Land Registration Act 2002 Explanatory Notes

Section 82: Escheat etc

132.Escheat occurs where a freehold estate determines, most commonly where the freehold is disclaimed in cases that involve insolvency – for example, where the liquidator of a company disclaims a freehold owned by that company (perhaps because the charges secured on it are greater than its value). Normally, when this happens the Crown or one of the Royal Duchies becomes entitled to the land. The land will remain subject to any charges or other encumbrances created by the previous owner or his predecessors.

133.Some 300 - 500 freehold estates escheat to the Crown every year. When that happens, the title has to be removed from the register because the estate no longer exists. This works against the aim of achieving complete registration. The current law relating to escheat also creates significant problems for the effective management of escheated land by the Crown, if it is to avoid the liabilities attaching to the property and which have led to the escheat. The uncertainties in relation to liability, which affect both unregistered and registered land, go beyond the scope of the current Act. The aim of section 82 is simply to avoid a registered estate having to be removed from the register. It is envisaged that when land escheats, the Treasury Solicitor or the Crown Estate will apply for the entry of a restriction in the register. This is likely to provide that no disposition is to be made of the estate except by order of the court, or by or on the direction of the Crown Estate. When a new fee simple is granted, then upon application it would be registered with a new title number. The old title would then be closed. Any encumbrances to which the former title was subject and which still subsisted in relation to the new estate would be entered in the register of the new title.

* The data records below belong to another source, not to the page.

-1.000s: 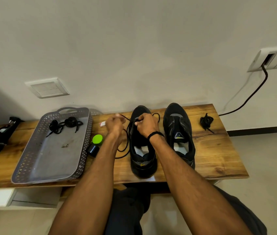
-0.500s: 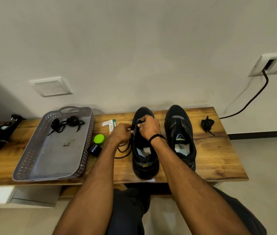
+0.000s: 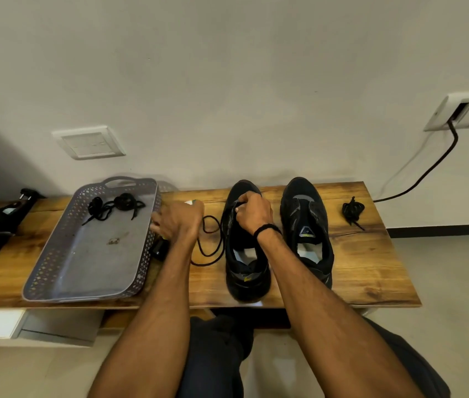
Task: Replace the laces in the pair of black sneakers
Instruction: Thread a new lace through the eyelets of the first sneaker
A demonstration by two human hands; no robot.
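Two black sneakers stand side by side on the wooden bench (image 3: pixel 371 254) in the head view, toes toward the wall and heels toward the person, so each row of eyelets runs straight away from the body. The middle sneaker (image 3: pixel 246 271) is the one in work, while the outer sneaker (image 3: pixel 308 222) sits just beside it on the right, untouched, its tongue bare. The right hand (image 3: pixel 253 212) rests over the toe end of the middle sneaker, fingers curled tight and pinching the lace (image 3: pixel 211 242) where it meets the front eyelets. From there the lace falls off the shoe's left side and lies in a slack loop on the bench, between the shoe and the left hand (image 3: pixel 177 222). That hand is clear of the shoe, beside the wall of the grey tray (image 3: pixel 55 254), back to the camera and blurred; it may be drawing the free end, but I cannot tell whether it grips anything. The next crossing seems to turn on this: the eyelets lie under the right hand, the slack lies nearer the left, so the free end should come rightward across the shoe's long axis. Loose old laces (image 3: pixel 112 206) lie in the tray, and a bundled lace (image 3: pixel 352 209) waits on the bench right of the outer sneaker.
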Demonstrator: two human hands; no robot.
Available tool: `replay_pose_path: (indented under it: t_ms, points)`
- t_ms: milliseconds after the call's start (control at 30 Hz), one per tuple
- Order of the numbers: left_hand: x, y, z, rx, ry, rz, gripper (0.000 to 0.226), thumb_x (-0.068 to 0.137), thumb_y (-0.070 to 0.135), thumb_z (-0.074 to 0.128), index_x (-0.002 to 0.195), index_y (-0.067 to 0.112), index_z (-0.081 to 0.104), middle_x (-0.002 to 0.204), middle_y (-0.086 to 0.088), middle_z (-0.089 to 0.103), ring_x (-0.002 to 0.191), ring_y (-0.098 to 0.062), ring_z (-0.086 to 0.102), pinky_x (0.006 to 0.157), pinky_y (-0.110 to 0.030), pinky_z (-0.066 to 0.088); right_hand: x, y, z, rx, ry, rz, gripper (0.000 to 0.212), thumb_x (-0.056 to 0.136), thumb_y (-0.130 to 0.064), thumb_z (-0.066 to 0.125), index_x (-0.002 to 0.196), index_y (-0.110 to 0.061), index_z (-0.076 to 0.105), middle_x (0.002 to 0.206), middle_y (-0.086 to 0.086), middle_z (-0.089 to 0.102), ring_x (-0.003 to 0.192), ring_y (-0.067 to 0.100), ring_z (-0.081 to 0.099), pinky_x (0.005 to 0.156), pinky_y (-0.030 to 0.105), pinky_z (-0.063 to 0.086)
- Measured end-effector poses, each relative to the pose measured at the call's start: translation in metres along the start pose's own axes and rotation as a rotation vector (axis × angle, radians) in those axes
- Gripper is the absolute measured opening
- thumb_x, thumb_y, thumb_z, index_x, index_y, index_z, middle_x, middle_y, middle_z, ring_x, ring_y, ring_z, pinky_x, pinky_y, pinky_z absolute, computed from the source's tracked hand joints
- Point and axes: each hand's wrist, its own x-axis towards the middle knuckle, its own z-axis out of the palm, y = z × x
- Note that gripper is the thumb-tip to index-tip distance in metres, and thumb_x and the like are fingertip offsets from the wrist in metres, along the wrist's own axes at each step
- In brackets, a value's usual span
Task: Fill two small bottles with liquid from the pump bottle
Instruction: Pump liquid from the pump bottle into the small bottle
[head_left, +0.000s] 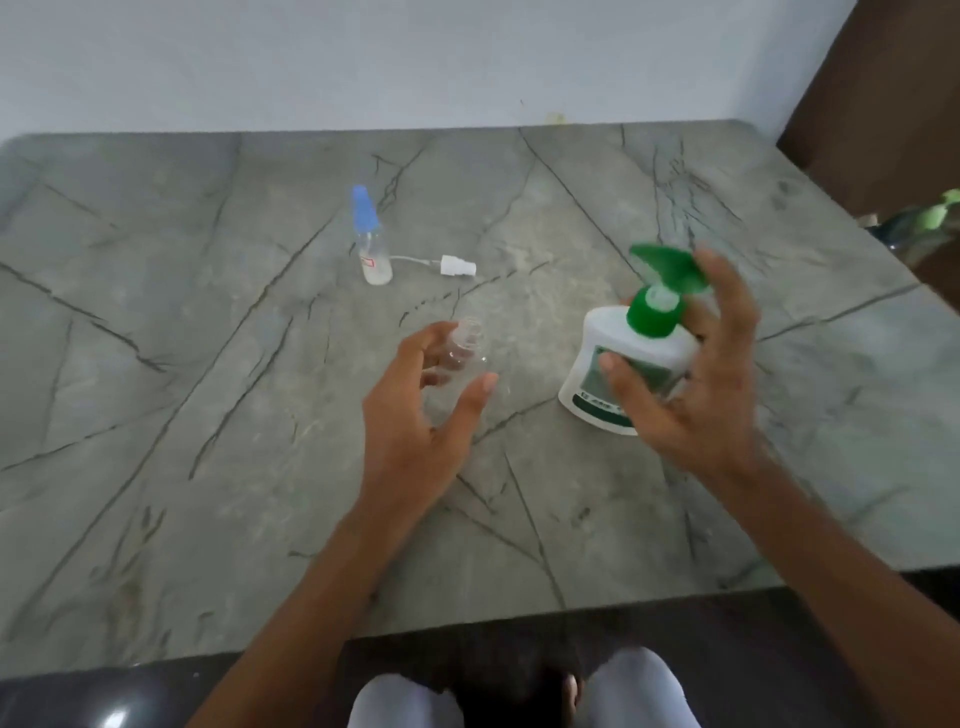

134.Subsection (2) gives specific guidance as to some of the rules that may be made. This will make it possible to require (for example) that appropriate restrictions are entered in the register when a disclaimer occurs; that the register records the encumbrances to which the determined estate was subject and to which the land therefore remains subject; and ensure that when a new estate is eventually granted the old title is closed and the entries of any encumbrance is carried across.